Friday, December 7, 2012

Mamadu


 
Mamadu is our faithful worker.  He comes on Monday morning and stays with us until Friday afternoon, when he goes home.   His village is about a mile away.

He is the son of Daxaa, who was the guardian in the village for us and other missionaries in the past.  We have known the family for a long time.  We don’t know his exact age, but we know that he is in his upper 20’s.  

When we lived in the village our first term Mamadu was away at school and we didn’t really know him well.  It wasn’t until his father became seriously ill that he dropped out of school to help take care of him and meet other responsibilities that came up because his father was no longer able to.  When his father died in 2011 he came and asked us if we could help him find a job.  This was just before we left on furlough. 

We loaned him some money so he could open a small boutique (selling rice, coffee, sugar, etc.) and then went home in December.  When we came back we found him still at the boutique but he was just barely making ends meet and not really enjoying it either.  So we talked about giving up the boutique and having him come work for us at our new place.  He readily accepted and has been working for us since June. 

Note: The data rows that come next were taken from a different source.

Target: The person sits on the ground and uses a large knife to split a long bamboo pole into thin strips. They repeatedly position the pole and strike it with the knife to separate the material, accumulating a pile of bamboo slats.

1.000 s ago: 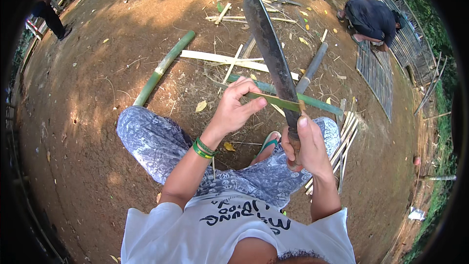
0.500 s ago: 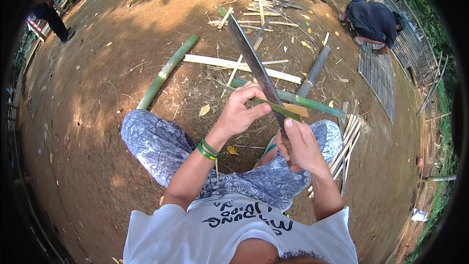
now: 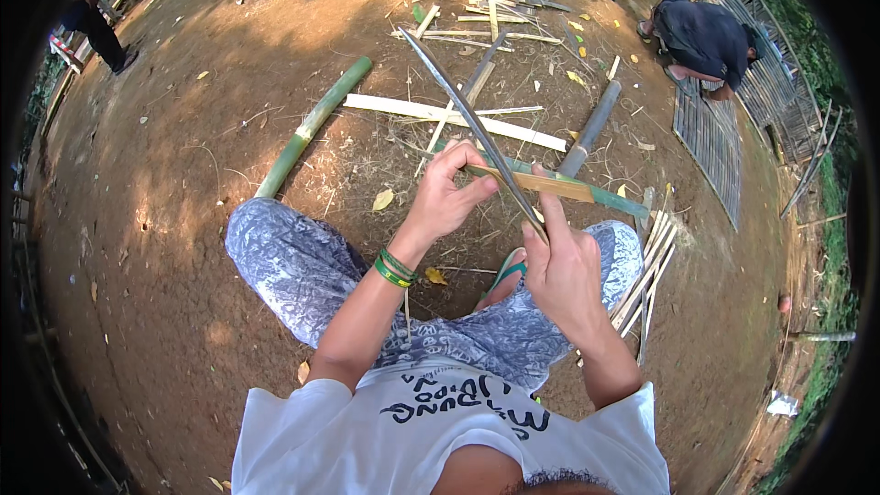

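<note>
A short bamboo strip (image 3: 561,186) is pinched in my left hand (image 3: 447,194), between thumb and fingers. Its pale tan inner face shows. My right hand (image 3: 564,266) grips a machete (image 3: 461,103), whose long dark blade slants up and to the left across the strip. The blade is seen nearly edge-on, and its handle is mostly hidden in my palm. My right index finger reaches up along the strip's right part. Whether the blade has cut into the strip, I cannot tell.
Green bamboo poles (image 3: 316,124) lie on the dirt, one (image 3: 612,202) just beyond my hands. Thin strips (image 3: 649,275) are stacked by my right knee, and more split pieces (image 3: 500,18) lie ahead. A person (image 3: 701,37) bends over a slatted bamboo panel (image 3: 710,151) at right.
The machete blade has turned from its flat side to nearly edge-on, its tip moving left. The strip has rolled from its green face to its tan face. My right index finger has straightened upward.
</note>
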A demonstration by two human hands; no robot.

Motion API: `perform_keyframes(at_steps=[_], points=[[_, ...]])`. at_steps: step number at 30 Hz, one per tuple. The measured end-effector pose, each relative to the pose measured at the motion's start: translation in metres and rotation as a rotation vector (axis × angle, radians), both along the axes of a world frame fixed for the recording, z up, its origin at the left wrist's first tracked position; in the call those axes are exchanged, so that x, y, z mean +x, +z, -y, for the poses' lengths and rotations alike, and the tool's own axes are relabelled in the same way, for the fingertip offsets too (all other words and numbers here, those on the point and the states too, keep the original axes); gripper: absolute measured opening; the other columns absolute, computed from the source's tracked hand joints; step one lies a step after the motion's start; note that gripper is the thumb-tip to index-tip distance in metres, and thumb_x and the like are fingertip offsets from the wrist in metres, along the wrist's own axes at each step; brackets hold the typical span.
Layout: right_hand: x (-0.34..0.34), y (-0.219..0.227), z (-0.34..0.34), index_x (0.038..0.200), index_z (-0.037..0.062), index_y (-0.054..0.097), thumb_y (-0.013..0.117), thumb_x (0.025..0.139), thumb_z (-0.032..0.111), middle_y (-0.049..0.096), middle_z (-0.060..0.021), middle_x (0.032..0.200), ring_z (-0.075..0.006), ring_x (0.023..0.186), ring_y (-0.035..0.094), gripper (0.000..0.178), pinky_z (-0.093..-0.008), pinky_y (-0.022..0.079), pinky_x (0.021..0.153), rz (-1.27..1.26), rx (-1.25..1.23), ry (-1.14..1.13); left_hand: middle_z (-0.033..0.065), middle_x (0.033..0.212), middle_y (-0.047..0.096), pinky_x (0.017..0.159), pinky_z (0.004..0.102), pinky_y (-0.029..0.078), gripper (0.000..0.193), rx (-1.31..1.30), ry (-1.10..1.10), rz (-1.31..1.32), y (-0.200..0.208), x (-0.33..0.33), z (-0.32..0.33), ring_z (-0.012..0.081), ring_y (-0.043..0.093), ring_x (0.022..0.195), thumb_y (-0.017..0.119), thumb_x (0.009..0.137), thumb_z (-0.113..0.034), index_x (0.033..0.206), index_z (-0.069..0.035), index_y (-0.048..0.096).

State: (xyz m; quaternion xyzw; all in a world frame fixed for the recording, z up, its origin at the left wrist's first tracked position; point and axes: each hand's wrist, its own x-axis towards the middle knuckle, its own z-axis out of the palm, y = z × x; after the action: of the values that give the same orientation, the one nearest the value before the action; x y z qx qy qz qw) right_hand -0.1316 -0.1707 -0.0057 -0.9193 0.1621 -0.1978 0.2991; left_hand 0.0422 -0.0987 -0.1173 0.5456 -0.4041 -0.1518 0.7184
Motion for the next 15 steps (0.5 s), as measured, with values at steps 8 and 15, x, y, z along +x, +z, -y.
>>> perform_keyframes(at_steps=[8, 15], points=[[0.002, -0.008, 0.023, 0.086, 0.0036, 0.048, 0.031, 0.109, 0.041, 0.049, -0.0026, 0.055, -0.0085, 0.045, 0.045, 0.047, -0.0258, 0.037, 0.042, -0.223, 0.715, 0.085, 0.0052, 0.091, 0.061, 0.092, 0.0377, 0.040, 0.037, 0.016, 0.060, 0.142, -0.018, 0.011, -0.004, 0.0217, 0.054, 0.095, 0.076, 0.086, -0.040, 0.088, -0.006, 0.063], [0.008, -0.019, 0.029, 0.111, -0.0004, 0.056, 0.039, 0.107, 0.034, 0.051, -0.0065, 0.054, -0.0169, 0.044, 0.051, 0.039, -0.0308, 0.042, 0.045, -0.163, 0.527, 0.051, 0.0050, 0.086, 0.058, 0.086, 0.0347, 0.043, 0.039, 0.090, 0.009, 0.064, -0.017, 0.013, -0.001, 0.0201, 0.054, 0.093, 0.077, 0.085, -0.040, 0.087, -0.004, 0.063]])
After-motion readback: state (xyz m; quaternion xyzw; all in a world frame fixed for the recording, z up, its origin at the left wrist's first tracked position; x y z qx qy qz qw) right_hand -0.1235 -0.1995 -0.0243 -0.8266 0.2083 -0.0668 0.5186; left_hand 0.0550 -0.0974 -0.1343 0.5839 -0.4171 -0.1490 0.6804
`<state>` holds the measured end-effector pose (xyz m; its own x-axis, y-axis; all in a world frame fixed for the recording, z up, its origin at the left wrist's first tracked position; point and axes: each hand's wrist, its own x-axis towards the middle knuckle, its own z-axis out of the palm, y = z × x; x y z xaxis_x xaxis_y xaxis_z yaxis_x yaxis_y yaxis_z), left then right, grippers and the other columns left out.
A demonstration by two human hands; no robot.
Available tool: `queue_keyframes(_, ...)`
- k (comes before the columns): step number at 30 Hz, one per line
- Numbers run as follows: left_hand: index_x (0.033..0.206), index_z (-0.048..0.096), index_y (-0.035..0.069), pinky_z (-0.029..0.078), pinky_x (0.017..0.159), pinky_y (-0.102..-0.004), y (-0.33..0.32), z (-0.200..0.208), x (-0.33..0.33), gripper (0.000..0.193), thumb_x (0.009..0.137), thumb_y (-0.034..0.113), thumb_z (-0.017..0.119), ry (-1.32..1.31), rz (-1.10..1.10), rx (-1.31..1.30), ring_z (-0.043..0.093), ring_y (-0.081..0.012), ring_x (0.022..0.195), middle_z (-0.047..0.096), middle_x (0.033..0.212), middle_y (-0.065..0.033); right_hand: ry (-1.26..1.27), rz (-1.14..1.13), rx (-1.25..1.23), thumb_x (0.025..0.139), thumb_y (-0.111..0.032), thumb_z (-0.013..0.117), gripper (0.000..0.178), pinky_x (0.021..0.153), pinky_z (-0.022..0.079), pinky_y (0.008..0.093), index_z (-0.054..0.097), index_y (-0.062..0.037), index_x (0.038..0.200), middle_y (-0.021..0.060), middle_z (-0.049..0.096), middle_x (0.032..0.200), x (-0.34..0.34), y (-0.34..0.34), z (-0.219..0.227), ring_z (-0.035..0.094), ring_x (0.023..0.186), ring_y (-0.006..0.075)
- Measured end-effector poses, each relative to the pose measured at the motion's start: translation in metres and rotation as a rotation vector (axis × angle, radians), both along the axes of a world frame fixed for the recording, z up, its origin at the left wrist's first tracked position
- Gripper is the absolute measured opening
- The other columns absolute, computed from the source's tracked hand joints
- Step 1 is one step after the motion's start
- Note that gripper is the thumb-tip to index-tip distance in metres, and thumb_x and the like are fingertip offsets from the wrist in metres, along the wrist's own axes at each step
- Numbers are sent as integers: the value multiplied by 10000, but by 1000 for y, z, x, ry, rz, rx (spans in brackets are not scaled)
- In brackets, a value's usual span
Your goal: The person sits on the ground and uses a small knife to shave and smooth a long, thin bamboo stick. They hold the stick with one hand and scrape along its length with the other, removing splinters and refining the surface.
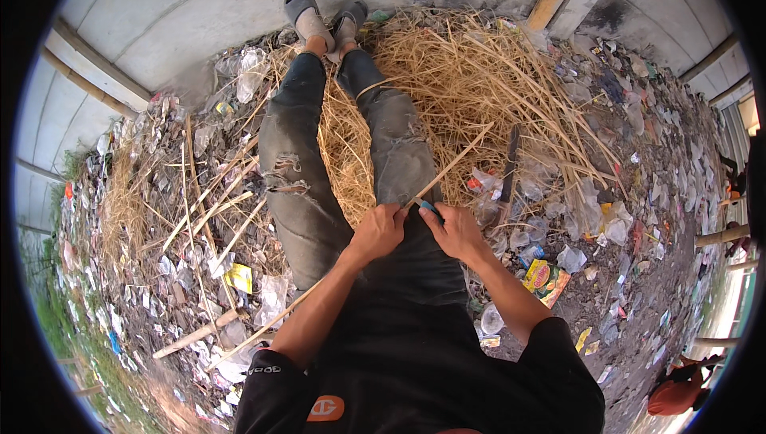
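Observation:
My left hand (377,233) is closed around a thin, pale bamboo strip (455,164), above my thighs. The strip slants from the upper right, through the fingers, and its other end trails down left past my forearm. Close beside it, my right hand (456,232) is closed on a small teal-blue object (431,209) pressed near the strip; most of it is hidden by the fingers, so its kind cannot be made out. A heap of fine straw-coloured shavings (447,75) lies between and to the right of my outstretched legs (307,171).
A long dark blade (511,164) lies on the ground right of my knee. Loose bamboo strips (209,209) and a thicker stick (195,334) lie at left. Plastic litter covers the ground. A grey panel wall (239,19) with posts stands beyond my feet; a person (677,390) is at lower right.

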<state>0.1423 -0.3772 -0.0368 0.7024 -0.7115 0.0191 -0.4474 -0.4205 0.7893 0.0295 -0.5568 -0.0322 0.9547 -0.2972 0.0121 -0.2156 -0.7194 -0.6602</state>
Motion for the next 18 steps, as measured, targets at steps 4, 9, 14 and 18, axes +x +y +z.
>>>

He has done a little bit of everything including guarding the place while we are gone, helping with the building of the house and kitchen, digging the well, as well as field & and garden work.  In this picture he is hauling grass that he cut for roofing the huts and making an awning in front of the kitchen.

He is fixing to get married soon as he has fathered a child in the village (the “normal” Jalunga way of deciding who to marry – you marry the mother of your first child), but none of these things are sure, so we’ll see what happens.

He asked me to begin teaching him so we usually study a couple times a week.  He is a good reader (not someone easily found in these parts) and is reading the books of the Bible that our coworker Penny has translated (even rarer).  For instance, one day when I was giving a somewhat abbreviated account of Moses and the burning bush and mentioned that “God gave him signs that he could preform so that people would believe that he was sent by God.”  Mamadu added, “like putting his hand in his coat and it comes out leprous and how he could throw his staff down and it becomes a snake”.  Exactly.  J  Gotta love a good translation – thanks Penny.